1 Pour différentes raisons (localisation géographique, composition ethnico-linguistique, etc.), le Kazakhstan n’est pas toujours considéré comme appartenant stricto sensu à l’Asie centrale.

2 Cf. RASHID Ahmed, Asie centrale, champ de guerres. Cinq républiques face à l’islam radical, Paris, Autrement « Frontières », 2002, 236p. Nous ne traiterons pas spécifiquement ici du Kazakhstan, qui n’est pas directement impliqué dans les enjeux afghans.

3 Cf. VINATIER Laurent, L’islamisme en Asie centrale, Paris, A.Colin, 2002, 256p.

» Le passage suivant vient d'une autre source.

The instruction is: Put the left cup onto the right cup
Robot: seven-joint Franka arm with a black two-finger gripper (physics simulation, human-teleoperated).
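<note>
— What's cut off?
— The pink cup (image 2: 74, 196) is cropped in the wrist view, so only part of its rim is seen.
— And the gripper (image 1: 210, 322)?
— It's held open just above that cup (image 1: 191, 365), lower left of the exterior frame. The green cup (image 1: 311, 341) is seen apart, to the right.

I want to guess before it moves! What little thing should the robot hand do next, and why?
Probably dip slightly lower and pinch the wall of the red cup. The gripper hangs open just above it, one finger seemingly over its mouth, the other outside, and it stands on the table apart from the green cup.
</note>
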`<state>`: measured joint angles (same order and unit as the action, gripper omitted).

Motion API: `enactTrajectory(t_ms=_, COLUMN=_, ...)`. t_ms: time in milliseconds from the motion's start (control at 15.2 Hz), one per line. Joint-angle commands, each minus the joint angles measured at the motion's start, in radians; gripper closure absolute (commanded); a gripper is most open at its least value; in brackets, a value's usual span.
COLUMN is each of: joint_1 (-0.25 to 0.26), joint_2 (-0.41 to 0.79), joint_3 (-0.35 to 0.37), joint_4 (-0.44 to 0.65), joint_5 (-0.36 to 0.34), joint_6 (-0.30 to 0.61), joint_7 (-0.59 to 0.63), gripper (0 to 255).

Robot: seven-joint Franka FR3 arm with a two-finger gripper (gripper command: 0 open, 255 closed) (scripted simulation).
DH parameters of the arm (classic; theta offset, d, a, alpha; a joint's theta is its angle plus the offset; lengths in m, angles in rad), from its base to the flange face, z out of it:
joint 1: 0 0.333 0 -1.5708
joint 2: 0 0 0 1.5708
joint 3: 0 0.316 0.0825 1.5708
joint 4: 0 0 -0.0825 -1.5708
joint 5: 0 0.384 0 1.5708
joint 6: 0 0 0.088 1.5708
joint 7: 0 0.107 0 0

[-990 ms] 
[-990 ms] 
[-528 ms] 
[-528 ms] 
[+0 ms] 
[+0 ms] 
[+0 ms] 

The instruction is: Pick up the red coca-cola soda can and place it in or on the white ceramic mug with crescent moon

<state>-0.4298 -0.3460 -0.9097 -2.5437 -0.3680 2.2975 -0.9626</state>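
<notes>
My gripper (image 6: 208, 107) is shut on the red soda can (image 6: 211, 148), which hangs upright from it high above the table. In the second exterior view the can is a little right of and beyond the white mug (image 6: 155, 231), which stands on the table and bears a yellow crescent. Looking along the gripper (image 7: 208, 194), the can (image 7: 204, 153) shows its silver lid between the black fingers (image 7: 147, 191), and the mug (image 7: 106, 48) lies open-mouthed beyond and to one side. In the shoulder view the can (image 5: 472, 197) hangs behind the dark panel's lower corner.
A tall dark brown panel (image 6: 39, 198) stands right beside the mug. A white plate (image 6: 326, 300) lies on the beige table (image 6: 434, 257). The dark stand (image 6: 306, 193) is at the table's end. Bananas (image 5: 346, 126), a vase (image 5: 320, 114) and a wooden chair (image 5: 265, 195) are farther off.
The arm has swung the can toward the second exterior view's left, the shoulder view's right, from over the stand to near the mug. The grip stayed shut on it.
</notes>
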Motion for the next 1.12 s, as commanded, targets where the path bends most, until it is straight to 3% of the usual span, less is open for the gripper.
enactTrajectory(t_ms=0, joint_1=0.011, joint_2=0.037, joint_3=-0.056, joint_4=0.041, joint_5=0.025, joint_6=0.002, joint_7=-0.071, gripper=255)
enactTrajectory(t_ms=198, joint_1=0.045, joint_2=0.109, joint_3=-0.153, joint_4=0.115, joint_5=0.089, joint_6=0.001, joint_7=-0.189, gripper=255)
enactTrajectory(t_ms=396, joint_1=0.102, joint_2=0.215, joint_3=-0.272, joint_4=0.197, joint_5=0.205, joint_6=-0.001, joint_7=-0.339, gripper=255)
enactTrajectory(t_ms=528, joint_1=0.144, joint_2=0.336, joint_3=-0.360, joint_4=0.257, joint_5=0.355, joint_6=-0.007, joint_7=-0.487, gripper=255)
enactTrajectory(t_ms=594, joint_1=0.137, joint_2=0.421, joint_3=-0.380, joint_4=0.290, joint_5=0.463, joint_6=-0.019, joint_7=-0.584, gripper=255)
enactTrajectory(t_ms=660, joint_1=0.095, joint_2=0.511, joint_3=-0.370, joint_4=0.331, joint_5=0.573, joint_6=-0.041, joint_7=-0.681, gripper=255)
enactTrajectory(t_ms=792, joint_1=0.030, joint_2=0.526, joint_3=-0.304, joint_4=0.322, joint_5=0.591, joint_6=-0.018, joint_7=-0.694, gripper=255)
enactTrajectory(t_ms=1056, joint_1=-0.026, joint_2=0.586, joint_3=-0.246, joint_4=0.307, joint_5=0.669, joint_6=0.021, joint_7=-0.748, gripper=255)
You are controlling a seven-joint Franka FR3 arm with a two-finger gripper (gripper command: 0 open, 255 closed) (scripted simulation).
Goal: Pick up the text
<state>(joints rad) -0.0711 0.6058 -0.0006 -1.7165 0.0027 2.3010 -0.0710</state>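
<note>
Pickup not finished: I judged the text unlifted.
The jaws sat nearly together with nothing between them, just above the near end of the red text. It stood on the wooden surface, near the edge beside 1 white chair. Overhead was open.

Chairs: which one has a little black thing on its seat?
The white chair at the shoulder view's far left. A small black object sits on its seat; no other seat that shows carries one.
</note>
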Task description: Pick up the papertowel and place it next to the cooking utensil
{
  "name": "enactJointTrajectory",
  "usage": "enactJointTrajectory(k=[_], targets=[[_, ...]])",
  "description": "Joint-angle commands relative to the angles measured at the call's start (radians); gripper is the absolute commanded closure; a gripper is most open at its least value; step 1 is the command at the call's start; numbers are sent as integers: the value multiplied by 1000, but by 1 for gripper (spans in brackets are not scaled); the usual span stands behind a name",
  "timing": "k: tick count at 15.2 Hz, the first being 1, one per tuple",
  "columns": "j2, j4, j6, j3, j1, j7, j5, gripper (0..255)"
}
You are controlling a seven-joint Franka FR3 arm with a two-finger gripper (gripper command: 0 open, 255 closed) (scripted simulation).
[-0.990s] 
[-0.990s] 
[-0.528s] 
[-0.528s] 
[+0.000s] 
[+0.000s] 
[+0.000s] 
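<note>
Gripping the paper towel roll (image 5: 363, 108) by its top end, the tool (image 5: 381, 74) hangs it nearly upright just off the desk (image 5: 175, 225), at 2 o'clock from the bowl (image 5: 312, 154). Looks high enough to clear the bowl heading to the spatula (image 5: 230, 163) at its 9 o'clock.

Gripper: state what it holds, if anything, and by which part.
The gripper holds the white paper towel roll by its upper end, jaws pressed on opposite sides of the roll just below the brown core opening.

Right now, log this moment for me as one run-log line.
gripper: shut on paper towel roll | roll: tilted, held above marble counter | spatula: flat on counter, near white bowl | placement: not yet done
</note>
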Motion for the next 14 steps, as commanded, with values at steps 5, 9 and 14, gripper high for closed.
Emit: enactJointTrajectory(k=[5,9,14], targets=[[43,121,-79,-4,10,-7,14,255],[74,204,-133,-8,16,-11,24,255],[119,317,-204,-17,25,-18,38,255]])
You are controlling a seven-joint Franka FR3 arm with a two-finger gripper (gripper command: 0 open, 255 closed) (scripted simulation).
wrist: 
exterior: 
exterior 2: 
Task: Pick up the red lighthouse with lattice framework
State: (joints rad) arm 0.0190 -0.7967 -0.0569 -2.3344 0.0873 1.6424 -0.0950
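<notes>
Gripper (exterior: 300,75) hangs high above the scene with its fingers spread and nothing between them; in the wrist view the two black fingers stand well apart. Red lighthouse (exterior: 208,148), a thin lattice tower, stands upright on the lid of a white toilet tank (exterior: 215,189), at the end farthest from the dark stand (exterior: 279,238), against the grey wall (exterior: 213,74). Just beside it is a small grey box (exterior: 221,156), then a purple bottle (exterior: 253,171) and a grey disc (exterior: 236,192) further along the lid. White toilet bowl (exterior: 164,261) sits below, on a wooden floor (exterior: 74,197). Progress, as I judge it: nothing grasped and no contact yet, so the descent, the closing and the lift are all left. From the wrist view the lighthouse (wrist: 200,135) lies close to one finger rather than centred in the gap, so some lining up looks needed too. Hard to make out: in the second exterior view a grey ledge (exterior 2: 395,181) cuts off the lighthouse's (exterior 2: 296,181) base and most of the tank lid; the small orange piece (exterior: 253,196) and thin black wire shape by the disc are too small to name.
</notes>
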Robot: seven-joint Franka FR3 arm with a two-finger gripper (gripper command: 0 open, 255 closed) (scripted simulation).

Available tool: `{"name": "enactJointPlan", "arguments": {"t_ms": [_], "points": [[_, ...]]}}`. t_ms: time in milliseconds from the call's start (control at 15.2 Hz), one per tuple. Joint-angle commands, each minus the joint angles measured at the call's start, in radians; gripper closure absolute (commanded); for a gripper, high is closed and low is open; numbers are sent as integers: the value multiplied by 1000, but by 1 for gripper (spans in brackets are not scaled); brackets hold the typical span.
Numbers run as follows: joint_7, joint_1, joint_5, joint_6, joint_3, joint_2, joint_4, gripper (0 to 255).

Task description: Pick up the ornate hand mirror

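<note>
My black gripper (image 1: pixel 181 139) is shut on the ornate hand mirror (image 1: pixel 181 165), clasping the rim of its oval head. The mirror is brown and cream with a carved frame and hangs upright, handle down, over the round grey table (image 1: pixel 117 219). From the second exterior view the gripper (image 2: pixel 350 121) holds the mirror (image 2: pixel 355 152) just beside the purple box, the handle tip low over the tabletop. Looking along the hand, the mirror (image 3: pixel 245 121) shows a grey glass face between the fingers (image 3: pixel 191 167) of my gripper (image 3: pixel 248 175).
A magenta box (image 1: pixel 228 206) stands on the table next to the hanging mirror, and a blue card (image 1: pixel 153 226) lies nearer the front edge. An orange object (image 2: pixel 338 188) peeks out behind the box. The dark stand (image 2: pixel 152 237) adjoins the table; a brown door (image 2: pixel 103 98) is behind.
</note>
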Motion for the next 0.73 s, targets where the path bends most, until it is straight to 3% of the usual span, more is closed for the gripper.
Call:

4 DJALILI, Mohammad-Reza, KELLNER, Thierry, L’Asie centrale après le 11 septembre. Incidences géopolitiques de la crise afghane et facteur islamique, UNHCR, Centre for Documentation and Research, WriteNet paper n° 07/2001, 2002.

Online: http://www.unhcr.ch/cgi-bin/texis/vtx/rsd?search=coi&source=WRITENET.

Et: Géopolitique de la nouvelle Asie centrale, PUF, 2001, 4e édition, 2006.

5 Cf. TEULADE Kévin, La coopération internationale en Asie centrale. Peut-elle changer la donne ? Mémoire de 3e année de l’IEP de Grenoble (dir.JP.BURDY), IEP Grenoble, St-Martin-d’Hères, 2010, 209p. et : Centre d’études stratégiques aérospatiales (CESA), Le réseau des bases aériennes servant aux opérations en Afghanistan, Paris, Ministère de la Défense, 2010 (online)

6 En octobre 2010, le parti nationaliste arrivé en tête du premier tour des élections législatives annonce qu’il fermera la base de Manas en cas d’arrivée au gouvernement. Ce qu’il n’a pas fait.